A prisão aconteceu na rua Achuarana, no bairro Monte das Oliveiras, zona norte de Manaus, onde o suspeito foi encontrado em posse de diversos chips telefônicos usados nas operações de transferência de dinheiro.
A polícia explica que o investigado criava contas falsas usando fotos e nomes de pessoas conhecidas, como celebridades, políticos, empresários e jornalistas, com o objetivo de ganhar a confiança das vítimas, e, em seguida, solicitava transferências via Pix ou cobranças em dinheiro, muitas vezes ameaçando divulgar supostas informações comprometedoras caso não fossem atendido.
Além de Isabelle Nogueira, o suspeito também se passava por familiares de terceiros e por empresários locais, utilizando CPFs e chaves Pix de pessoas alheias, o que dificultava a identificação de quem realmente estava por trás dos golpes.
O delegado Fabiano Rosas informou que o investigado direcionava os golpes principalmente a empresários e políticos da capital, se aproveitando do nome e da imagem de pessoas com visibilidade pública para gerar falsa credibilidade nas conversas.
Conforme a investigação, o suspeito teria faturado mais de R$ 20 mil com o esquema de golpes desde 2022, com as quantias sendo repassadas por meio de várias chaves Pix cadastradas em nomes diferentes.

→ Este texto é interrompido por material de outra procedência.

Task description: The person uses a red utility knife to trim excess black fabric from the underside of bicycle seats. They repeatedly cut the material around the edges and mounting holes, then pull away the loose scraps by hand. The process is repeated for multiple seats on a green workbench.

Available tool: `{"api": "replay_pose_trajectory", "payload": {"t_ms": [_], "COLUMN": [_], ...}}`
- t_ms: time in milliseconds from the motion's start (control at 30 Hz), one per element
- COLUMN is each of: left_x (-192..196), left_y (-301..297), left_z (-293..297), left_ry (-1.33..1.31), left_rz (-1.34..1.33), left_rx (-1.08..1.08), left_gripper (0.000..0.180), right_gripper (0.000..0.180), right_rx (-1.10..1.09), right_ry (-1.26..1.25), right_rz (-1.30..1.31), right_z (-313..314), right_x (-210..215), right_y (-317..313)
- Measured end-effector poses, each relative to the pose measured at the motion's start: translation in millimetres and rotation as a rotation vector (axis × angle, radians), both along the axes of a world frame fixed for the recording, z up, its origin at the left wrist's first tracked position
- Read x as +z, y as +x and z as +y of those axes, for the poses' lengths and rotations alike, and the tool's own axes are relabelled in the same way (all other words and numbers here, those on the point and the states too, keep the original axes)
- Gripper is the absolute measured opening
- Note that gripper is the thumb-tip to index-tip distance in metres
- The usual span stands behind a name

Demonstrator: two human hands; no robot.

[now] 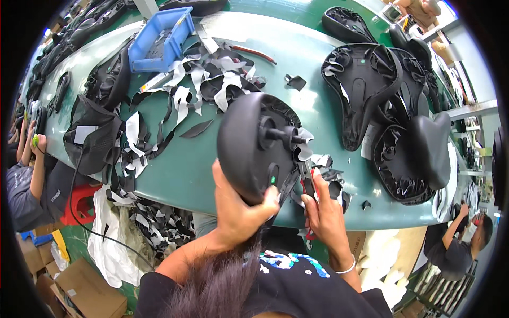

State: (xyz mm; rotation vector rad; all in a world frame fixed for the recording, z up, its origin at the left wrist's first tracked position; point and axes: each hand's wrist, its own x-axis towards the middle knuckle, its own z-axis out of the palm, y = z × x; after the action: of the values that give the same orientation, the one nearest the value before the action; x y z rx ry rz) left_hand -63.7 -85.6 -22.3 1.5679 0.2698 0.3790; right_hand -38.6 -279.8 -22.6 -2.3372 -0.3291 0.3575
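A black bicycle saddle (238, 146) is held up on edge above the table, its underside turned to the right. My left hand (238, 209) grips its lower end, thumb pressed on the underside. My right hand (326, 212) is closed round red-handled scissors (308, 184). Their metal blades meet the saddle's right rim, beside a loose pale flap of cover material (304, 151). How far apart the blades are, I cannot tell. Cut scraps lie behind and to the right of the scissors.
Black and white offcut strips (183, 98) are heaped at the left back, near a blue bin (161, 42). More saddles (360, 87) lie upturned on the green table (177, 183) at right. A bag of scraps (114, 238) stands below the left edge. Other people work at both sides.
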Motion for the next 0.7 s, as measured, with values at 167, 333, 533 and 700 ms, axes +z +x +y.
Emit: {"api": "replay_pose_trajectory", "payload": {"t_ms": [167, 333, 533, 700], "left_x": [-15.7, 6.3, 20.4, 11.1], "left_y": [-14.8, -10.4, -4.9, 57.8], "left_z": [-16.0, 17.1, 79.2, 134.8], "left_ry": [0.334, -0.02, -0.427, -0.647], "left_rz": [-0.164, 0.127, 0.221, 0.145], "left_rx": [0.043, -0.007, -0.054, -0.062], "left_gripper": [0.094, 0.073, 0.053, 0.036], "right_gripper": [0.045, 0.057, 0.048, 0.039], "right_rx": [-0.09, -0.189, -0.387, -0.082], "right_ry": [0.146, 0.406, -0.027, 0.19], "right_rz": [0.339, -0.272, -0.878, -0.359], "right_z": [-6.0, 13.3, -5.9, 0.1], "right_x": [28.8, 11.9, 23.0, 47.7], "right_y": [-27.0, 38.3, 117.9, 111.7]}}
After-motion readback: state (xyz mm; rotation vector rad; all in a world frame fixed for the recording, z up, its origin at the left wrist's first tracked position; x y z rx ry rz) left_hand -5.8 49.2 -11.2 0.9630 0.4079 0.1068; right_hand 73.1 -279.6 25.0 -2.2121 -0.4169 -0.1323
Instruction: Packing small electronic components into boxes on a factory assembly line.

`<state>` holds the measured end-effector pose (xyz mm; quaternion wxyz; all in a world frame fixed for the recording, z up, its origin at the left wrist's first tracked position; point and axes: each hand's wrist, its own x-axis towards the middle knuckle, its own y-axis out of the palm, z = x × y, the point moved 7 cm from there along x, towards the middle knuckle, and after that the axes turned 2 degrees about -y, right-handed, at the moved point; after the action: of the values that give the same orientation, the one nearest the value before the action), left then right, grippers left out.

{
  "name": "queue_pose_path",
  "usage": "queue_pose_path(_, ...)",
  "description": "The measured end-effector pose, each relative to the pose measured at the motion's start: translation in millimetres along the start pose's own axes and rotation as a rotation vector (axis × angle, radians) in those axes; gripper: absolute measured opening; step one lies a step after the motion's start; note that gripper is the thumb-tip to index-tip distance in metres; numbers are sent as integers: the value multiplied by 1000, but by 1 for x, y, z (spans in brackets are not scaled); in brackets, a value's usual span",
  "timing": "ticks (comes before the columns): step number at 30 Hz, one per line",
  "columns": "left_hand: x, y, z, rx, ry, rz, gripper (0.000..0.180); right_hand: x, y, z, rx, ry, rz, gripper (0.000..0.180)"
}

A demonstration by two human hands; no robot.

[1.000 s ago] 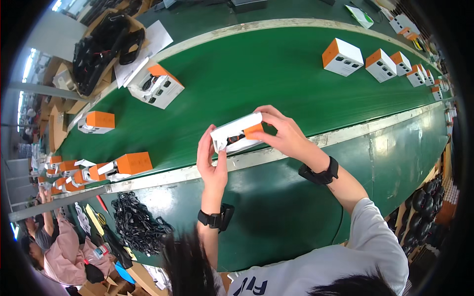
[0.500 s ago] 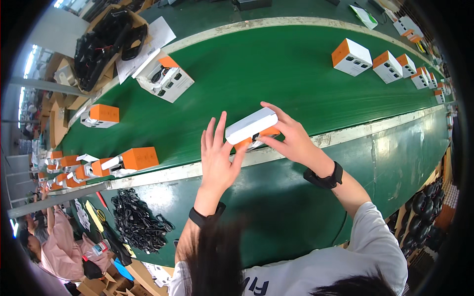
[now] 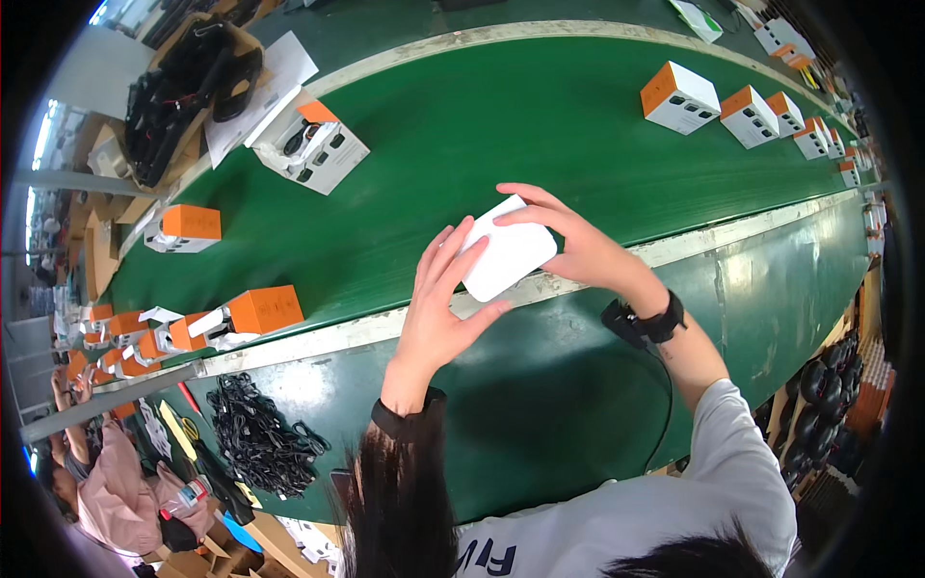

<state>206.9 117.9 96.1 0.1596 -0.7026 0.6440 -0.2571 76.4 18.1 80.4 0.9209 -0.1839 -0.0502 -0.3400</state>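
A small carton box point(image 3: 513, 258) is between my hands above the conveyor's near edge, its plain white, round-cornered side facing up at me. My left hand point(image 3: 436, 303) holds its left side, fingers along the edge and thumb near the bottom corner. My right hand point(image 3: 586, 247) grips the upper right, fingers over the top edge and thumb at the right side. The rest of the carton is hidden behind the white side.
White-and-orange boxes point(image 3: 680, 98) stand on the green belt point(image 3: 462, 125) at right; an opened one point(image 3: 323, 154) and several others are at left. A pile of black cables point(image 3: 260, 438) lies on the near bench point(image 3: 559, 385). A person in pink point(image 3: 116, 491) sits at far left.
The box has been tilted, so its white side now faces me and the orange parts no longer show. My left fingers have closed in onto it; my right fingers moved over its top edge.
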Motion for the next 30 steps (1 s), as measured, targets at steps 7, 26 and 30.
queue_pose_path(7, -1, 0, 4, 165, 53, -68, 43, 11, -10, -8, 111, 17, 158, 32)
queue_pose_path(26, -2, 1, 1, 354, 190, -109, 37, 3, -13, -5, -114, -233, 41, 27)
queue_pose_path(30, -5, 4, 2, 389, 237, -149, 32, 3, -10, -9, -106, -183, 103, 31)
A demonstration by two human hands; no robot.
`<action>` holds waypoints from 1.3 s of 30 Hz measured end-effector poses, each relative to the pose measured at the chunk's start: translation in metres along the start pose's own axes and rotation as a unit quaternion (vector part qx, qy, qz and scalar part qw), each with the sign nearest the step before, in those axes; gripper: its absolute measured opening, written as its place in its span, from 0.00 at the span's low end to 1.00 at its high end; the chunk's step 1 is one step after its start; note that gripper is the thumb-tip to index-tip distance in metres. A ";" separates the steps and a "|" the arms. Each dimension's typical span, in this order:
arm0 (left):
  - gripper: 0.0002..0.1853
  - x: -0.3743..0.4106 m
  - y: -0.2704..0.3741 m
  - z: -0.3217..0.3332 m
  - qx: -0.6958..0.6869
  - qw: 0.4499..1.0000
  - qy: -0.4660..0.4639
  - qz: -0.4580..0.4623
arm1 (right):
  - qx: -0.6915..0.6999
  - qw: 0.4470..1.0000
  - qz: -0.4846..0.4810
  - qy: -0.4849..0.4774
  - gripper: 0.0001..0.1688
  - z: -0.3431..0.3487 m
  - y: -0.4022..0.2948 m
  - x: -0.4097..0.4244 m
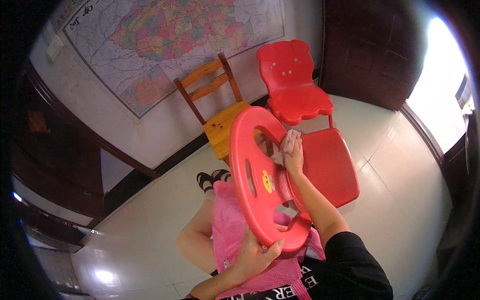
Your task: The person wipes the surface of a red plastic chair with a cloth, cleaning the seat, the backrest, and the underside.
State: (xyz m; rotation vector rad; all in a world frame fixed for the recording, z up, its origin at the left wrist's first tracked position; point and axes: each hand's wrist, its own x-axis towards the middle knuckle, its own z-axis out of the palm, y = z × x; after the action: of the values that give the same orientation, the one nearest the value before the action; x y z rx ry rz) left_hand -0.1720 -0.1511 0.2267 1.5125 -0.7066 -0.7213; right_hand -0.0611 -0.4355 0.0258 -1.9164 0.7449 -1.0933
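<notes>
A red plastic child's chair leans over my lap, its curved backrest (258, 210) facing up, with a slot, cutouts and a yellow cartoon sticker (267, 181). My left hand (258, 255) grips the backrest's lower rim, thumb on top and some fingers behind it. In my right hand (294, 157) is a bunched pale cloth (291, 141), pressed against the far arm of the backrest. Beyond that wrist lies a flat red seat (332, 168); where it joins the backrest is partly hidden by my forearm. A pink checked apron (230, 213) covers my lap.
Ahead stand a wooden chair (221, 127) and a red bear-shaped child's chair (296, 93), close to the held one. A wall map (180, 37) hangs behind them. Dark doors (369, 56) flank a bright doorway (435, 90) at right. The floor is pale tile (150, 232).
</notes>
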 end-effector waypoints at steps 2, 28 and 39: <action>0.28 0.000 -0.001 0.006 -0.044 0.998 0.014 -0.036 | 0.036 0.998 0.041 -0.010 0.29 0.002 0.002 0.008; 0.23 0.013 -0.034 -0.016 0.033 0.997 0.058 0.042 | 0.170 0.938 -0.266 -0.141 0.39 -0.063 -0.203 -0.019; 0.17 0.016 -0.023 -0.013 0.022 0.992 0.106 0.071 | 0.240 0.963 -0.121 0.008 0.36 -0.005 -0.170 0.027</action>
State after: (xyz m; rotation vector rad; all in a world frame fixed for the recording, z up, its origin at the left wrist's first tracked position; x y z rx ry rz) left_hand -0.1510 -0.1546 0.2044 1.5356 -0.6650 -0.4330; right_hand -0.0354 -0.3706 0.1837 -1.6040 0.2188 -1.3007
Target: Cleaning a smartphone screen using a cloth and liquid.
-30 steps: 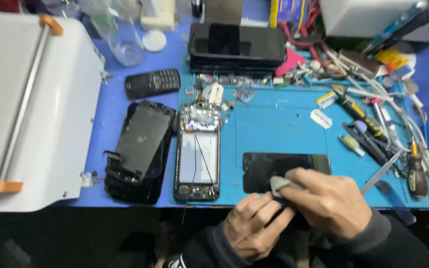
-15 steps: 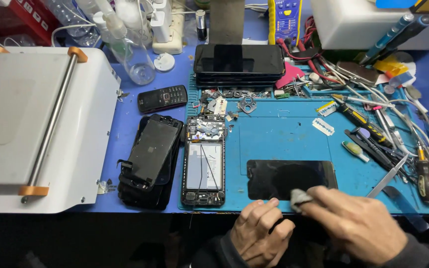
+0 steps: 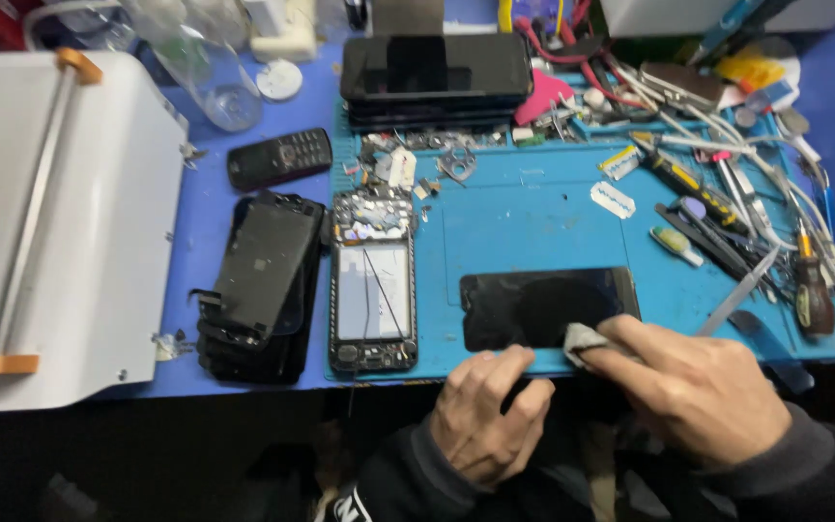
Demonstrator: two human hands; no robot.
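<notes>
The right hand (image 3: 693,387) pinches a small grey wad of cloth (image 3: 582,337) between thumb and fingertips and presses it onto the near right corner of a black glass screen panel (image 3: 545,306), which lies flat along the front edge of the blue work mat (image 3: 533,213). The left hand (image 3: 488,411) rests just below the panel's near edge, fingers loosely curled and holding nothing, their tips at the mat's rim. Wiping this well seems to call for light, even pressure with the cloth kept flat, and for the left fingertips to pin the panel's edge so the thin glass does not slide toward the table's lip. Strokes are probably best run along the panel's length, away from the corner. Left of the panel lies an opened phone frame (image 3: 372,295) with its board exposed, and further left a stack of dark cracked screens (image 3: 261,280). A razor blade (image 3: 612,199) sits near on the mat above, and screwdrivers and tweezers (image 3: 727,232) crowd the right side, so sweeping elbows wide risks scattering them.
</notes>
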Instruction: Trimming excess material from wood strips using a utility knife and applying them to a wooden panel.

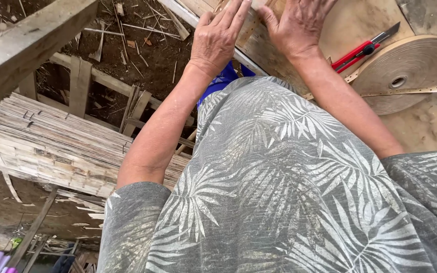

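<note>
Your grey leaf-print shirt fills the near foreground, both bare forearms reaching away from it toward a workbench. Your left hand lies palm down, fingers stretched out and close together, on a pale wooden strip at the bench's far edge; nothing is clamped in it. Your right hand presses flat just beside it on the same strip, its fingertips cut off by the top of the frame, so whether they curl around anything cannot be told. To the right of that wrist, a red utility knife rests on the bench, touching a large coil of tan strapping whose loose end trails off rightward. Off to the left, below bench height, woven bamboo panels sit stacked over dark, littered earth.
</note>
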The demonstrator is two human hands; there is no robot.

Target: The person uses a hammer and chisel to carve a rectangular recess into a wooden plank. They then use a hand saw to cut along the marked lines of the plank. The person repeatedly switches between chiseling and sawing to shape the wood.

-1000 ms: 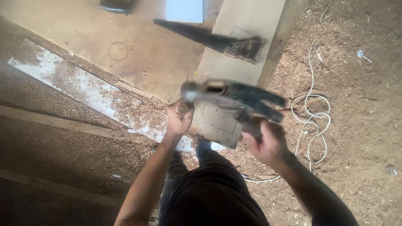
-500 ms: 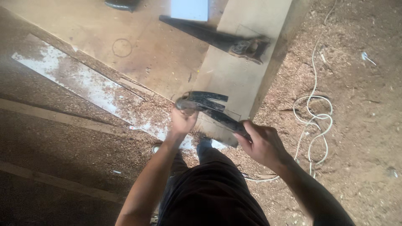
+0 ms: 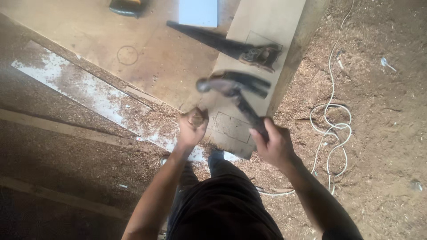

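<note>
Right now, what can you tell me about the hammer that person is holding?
The hammer looks dark, with a grey metal head that has a round striking face at the left and a curved claw at the right. Its long dark handle slants down to the right hand, which grips the lower end. It is raised in the air above the pale board, not touching it. It is a little blurred.

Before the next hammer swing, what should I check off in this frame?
1. Right hand gripping hammer handle: ok.
2. Hammer head raised above the board: ok.
3. Left hand closed at the board's near corner; whether it pinches a nail: cannot tell.
4. Left hand out of the hammer's path: not ok, it sits close below the head.
5. Handsaw lying flat, apart from both hands: ok.
6. White cord away from the feet: cannot tell.
</note>
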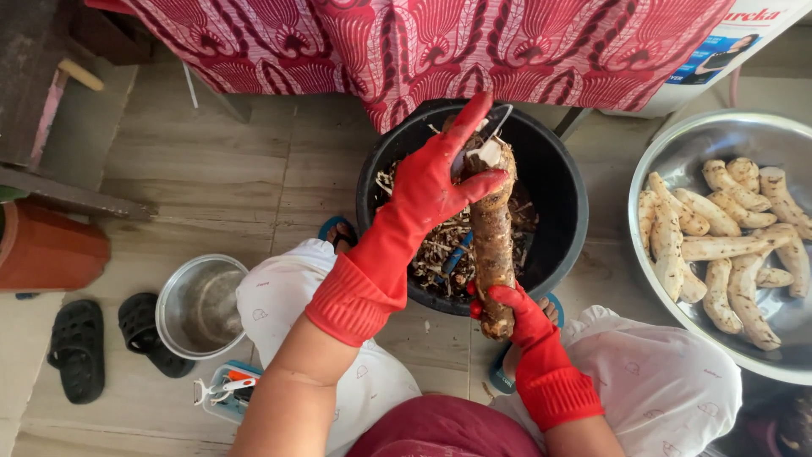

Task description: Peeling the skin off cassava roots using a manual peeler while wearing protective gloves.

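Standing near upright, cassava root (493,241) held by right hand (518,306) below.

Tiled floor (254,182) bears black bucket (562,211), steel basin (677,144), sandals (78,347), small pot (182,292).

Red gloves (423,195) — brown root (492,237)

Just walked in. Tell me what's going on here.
A seated person in red rubber gloves is working on a brown, unpeeled root over a black bucket holding peel scraps. The left hand grips the root's top end, where a blade shows against a pale cut; the right hand grips its lower end. A large metal basin beside them holds many peeled, pale roots. A small metal bowl sits on the floor.
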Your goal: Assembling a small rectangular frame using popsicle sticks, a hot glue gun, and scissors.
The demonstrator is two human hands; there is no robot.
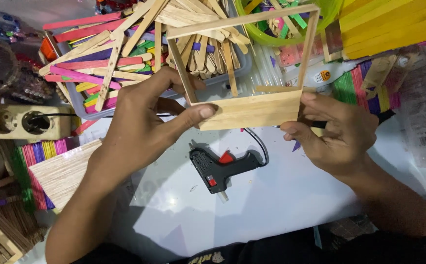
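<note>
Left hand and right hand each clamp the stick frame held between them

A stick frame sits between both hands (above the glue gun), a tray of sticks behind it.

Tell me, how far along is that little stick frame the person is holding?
Done: the square frame has its four sides joined, and a few flat sticks already fill its bottom edge. In hand: the left hand and right hand hold it up by that bottom edge. Left: most of the opening is unfilled; the glue gun lies on the white table.
</note>
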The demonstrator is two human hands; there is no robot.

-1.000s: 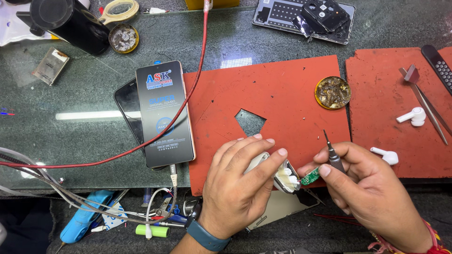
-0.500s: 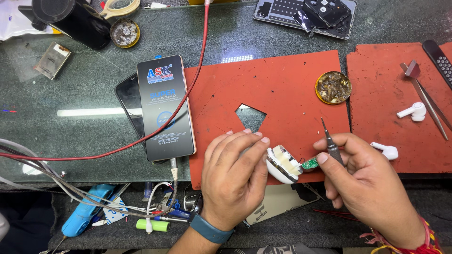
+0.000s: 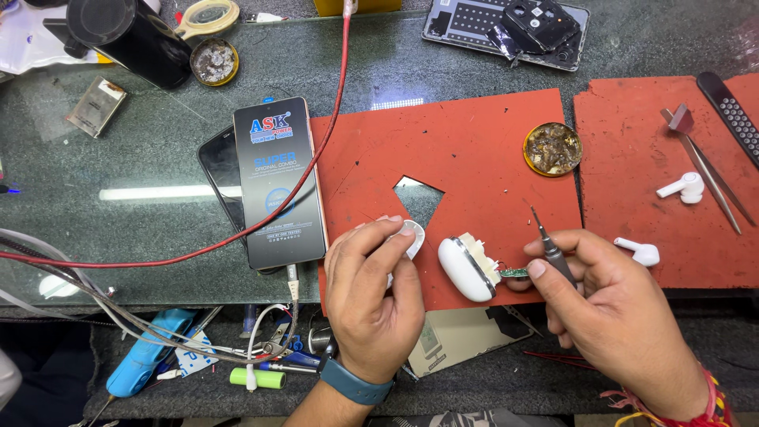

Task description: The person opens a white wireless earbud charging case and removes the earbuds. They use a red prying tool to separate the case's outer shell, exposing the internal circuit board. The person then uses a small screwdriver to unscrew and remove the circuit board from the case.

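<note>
My left hand [image 3: 370,296] grips a small white plastic cover piece [image 3: 412,237] between thumb and fingers over the red mat [image 3: 458,158]. Just to its right lies the opened white earbud case body [image 3: 465,267] with a small green circuit board [image 3: 514,273] sticking out of it. My right hand [image 3: 621,316] holds a thin dark screwdriver [image 3: 549,245], tip pointing up and left, with its fingers touching the circuit board end of the case.
A phone [image 3: 278,182] on a charging cable lies left of the mat, a red cable [image 3: 316,158] crossing it. Two white earbuds [image 3: 681,188] [image 3: 639,251], tweezers [image 3: 711,182] and a brass tin [image 3: 552,149] sit right. Tools and cables clutter the lower shelf.
My left hand has let go of the case body and pulled left with the white cover piece. The case now lies apart on the mat, by my right hand.
</note>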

Ao ser apresentado à imprensa, Mel Gibson Batista Amazonas admitiu a prática dos crimes e afirmou que agiu motivado por dificuldades financeiras, declarando que o valor arrecadado não foi usado para ostentação, mas para ajudar a família, com aproximadamente R$ 20 mil obtidos pelas fraudes.
O suspeito pediu desculpas à Isabelle Nogueira e afirmou ser fã da amazonense, ao mesmo tempo em que reconheceu a gravidade de usar o nome dela nos golpes.
O caso segue sob investigação na Polícia Civil, com a análise de aparelhos celulares e dos chips apreendidos para identificar novas vítimas e possíveis envolvidos no esquema, e o acusado deve responder por estelionato e falsidade ideológica.